Within the material below, locate the line with "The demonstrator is" and the line with "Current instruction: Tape", then return those two lines and all lines between them, exactly as written.
:: RECORD SET ::
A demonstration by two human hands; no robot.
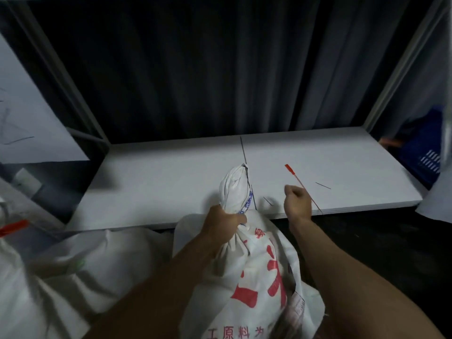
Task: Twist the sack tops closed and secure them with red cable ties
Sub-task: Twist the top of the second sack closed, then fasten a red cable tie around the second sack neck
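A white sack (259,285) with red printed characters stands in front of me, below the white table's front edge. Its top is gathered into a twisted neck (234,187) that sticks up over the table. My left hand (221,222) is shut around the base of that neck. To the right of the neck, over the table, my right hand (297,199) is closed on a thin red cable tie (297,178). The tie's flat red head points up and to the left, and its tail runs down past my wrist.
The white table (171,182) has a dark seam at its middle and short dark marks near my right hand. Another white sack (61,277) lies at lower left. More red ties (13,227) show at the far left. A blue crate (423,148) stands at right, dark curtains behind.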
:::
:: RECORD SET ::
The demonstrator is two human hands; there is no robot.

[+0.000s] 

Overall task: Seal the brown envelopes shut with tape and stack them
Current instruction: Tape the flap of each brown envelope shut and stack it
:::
● OUTPUT OF THE EXERCISE
The demonstrator is two human hands; there is no robot.

[+0.000s] 

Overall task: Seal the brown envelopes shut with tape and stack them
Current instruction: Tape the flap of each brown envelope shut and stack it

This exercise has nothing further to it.